A ma Place
Sortie:
09/09/2020
Pays:
France
Genre:
Durée:
64 Min
Réalisateur(s):
Acteurs:

A ma Place

Verdict: Excellent

par: Emmanuel Galais



Savannah cherche sa place. Actrice d’une révolution qui n’a pas eu lieu, elle est une fille de la classe ouvrière et réinvente la politique. De Nuit Debout à l’Ecole Normale Supérieure, Savannah doute, rêve, lutte et apprend. Elle se cherche un avenir.


L’engagement politique découle souvent, pour ne pas dire toujours, d’une volonté de changer le monde. Le pouvoir finit, la plupart du temps par en pervertir les principales lignes de conduite. Ces dernières années, alors que la politique est en pleine crise existentielle, en France, évidemment, mais dans le monde également, ceux qui mènent un combat sans limiter leurs efforts, sont devenus les nouveaux héros extraterrestres de notre quotidien. Que l’on adhère ou pas à leurs combats ou à la manière dont ils le mènent, force est de constater qu’ils soulèvent le questionnement, et le respect, parfois égal à l’agacement par leur omniprésence dans les médias. Mais qui sont-ils ces personnages qui n’hésitent pas à prendre le porte-voix, à battre le pavé, sous le froid, sous la pluie ou sous le soleil ? Qu’est ce qui les mène ?


Alors qu’elle venait d’intégrer l’Atelier Documentaire de la Femis et qu’elle avait déjà filmé le mouvement des Indignés en 2011, la réalisatrice Jeanne Dressen, est allé Place de la République en Avril 2016, intriguée par le mouvement « Nuit Debout ». Un mouvement spontané, qui était né de la lutte contre la loi travail. Sans idée préconçue, emportant une caméra avec elle, à la suggestion de son compagnon, la réalisatrice découvre une jeune femme au micro qui se met à lire, en tremblant, un discours qu’elle vient d’écrire sur son petit cahier de classe. La réalisatrice, décide alors d’essayer de comprendre son parcours, de la suivre pour voir vers où le militantisme de la jeune femme va l’emmener. Son nouveau film vient de naître. Pendant plusieurs mois, elle va intégrer, explorer, mais jamais envahir la vie de la jeune femme.


Avec une douceur et une sobriété remarquable, la réalisatrice va aller le plus loin possible dans l’idéologie de la jeune étudiante. Elle va filmer son énergie, mettre des mots sur ses doutes et faire une peinture sobre et pourtant puissante de ce qu’est l’engagement politique ou revendicatif. Cette jeune femme comme de nombreuses autres, lutte pour son avenir, pour tenter de préserver ce qui reste à sauver des acquis sociaux afin que tout ceux, comme elle, qui rentrent dans la vie, puissent avoir encore l’impression que le pays se soucie de leur avenir.

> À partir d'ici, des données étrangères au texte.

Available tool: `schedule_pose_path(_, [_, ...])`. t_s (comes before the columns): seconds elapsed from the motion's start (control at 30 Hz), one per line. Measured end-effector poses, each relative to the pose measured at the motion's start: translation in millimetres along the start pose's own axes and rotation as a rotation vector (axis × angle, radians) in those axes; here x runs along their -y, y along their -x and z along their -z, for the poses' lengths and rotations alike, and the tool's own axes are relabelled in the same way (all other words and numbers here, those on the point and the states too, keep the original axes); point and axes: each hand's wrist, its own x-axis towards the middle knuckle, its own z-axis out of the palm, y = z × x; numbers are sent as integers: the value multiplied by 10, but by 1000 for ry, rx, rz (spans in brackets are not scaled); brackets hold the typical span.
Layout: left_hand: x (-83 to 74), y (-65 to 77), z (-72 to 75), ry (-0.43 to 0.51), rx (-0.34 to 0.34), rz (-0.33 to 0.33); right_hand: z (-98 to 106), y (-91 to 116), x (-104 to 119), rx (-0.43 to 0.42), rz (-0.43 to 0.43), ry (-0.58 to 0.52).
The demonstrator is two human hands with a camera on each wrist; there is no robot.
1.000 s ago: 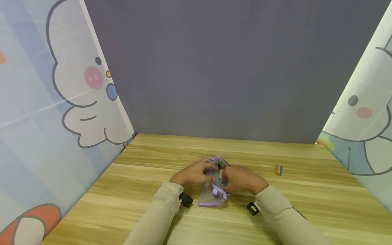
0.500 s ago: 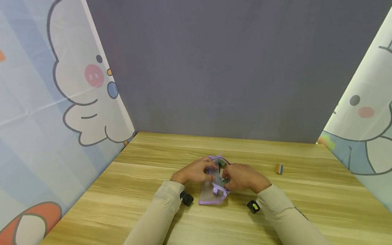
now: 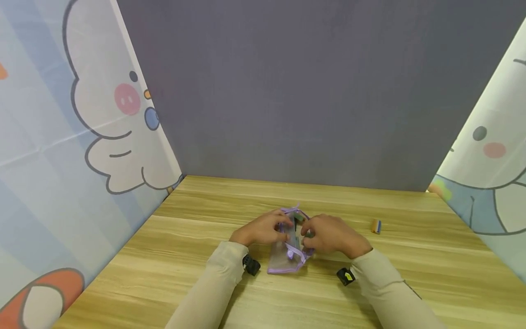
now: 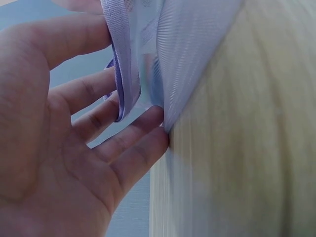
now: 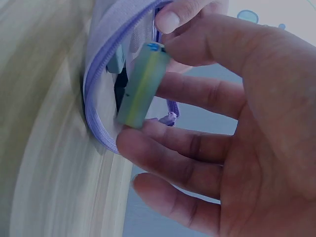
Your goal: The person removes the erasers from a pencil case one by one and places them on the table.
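Observation:
A see-through mesh zip pouch (image 3: 281, 262) with purple edging lies on the table, its mouth spread wide. My left hand (image 3: 266, 228) grips the pouch's left side, fingers curved at its zip edge (image 4: 121, 59) and fingertips against the mesh. At the right of the opening, my right hand (image 3: 330, 235) pinches a small green block with a yellow stripe (image 5: 143, 86) between thumb and fingers. The block overlaps the zip mouth in the right wrist view. Inside the pouch show a pale green piece (image 5: 116, 61) and something dark (image 5: 120, 89), both partly hidden.
A small orange, white and blue block (image 3: 376, 226) lies on the wooden table (image 3: 197, 210) to the right of the pouch. A grey panel (image 3: 287, 91) stands along the back, with cartoon-printed sheets (image 3: 45, 183) at both sides.
My right hand has drawn slightly to the right and away from the body, bringing the green block with it. My left hand stays at the pouch's edge.

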Motion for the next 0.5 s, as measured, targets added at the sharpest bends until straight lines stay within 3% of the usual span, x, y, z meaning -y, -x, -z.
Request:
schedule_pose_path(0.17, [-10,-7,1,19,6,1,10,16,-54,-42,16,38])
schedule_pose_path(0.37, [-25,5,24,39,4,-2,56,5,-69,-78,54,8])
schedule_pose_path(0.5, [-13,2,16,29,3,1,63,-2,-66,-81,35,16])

Sans aucun commentaire, sans voix off, Jeanne Dressen va brosser le portrait d’une jeunesse qui se bat, qui milite et qui tente également de comprendre comment on a pu en arriver là. Il y a la politique, mais il y a aussi le choc de cette dureté policière qui s’abat sur elle, sur les manifestants. Elle ne blâme jamais ces hommes qui obéissent aux ordres, elle s’interroge sur ceux qui ont donné l’ordre. Elle refuse toute violence d’où qu’elle vienne, et rappelle que le combat ne s’associe jamais à la violence s’il veut être entendu. Avec son film documentaire et grâce à la fraîcheur et à l’intelligence de son héroïne, la réalisatrice nous montre, consciemment ou non, que ces irréductibles qui battent le pavé pour faire entendre la voix du peuple, ne sont pas que des gens manipulés par des politiques, mais des citoyens qui se battent avant tout pour leur avenir et celui des français. Et que leur combat ne se fait pas sans sacrifice et sans douleur, bien au contraire.


« A ma place », est un documentaire fort, qui a le mérite de poser les bonnes questions , mais qui a aussi le mérite de mettre en lumière le courage et l’abnégation de ces militants, jeunes et dynamiques qui refusent la politique destructrice des bureaucrates et qui aimeraient bien être entendus plutôt que jugés injustement par une population passive face à des décisions qui noircissent les couleurs d’un avenir national.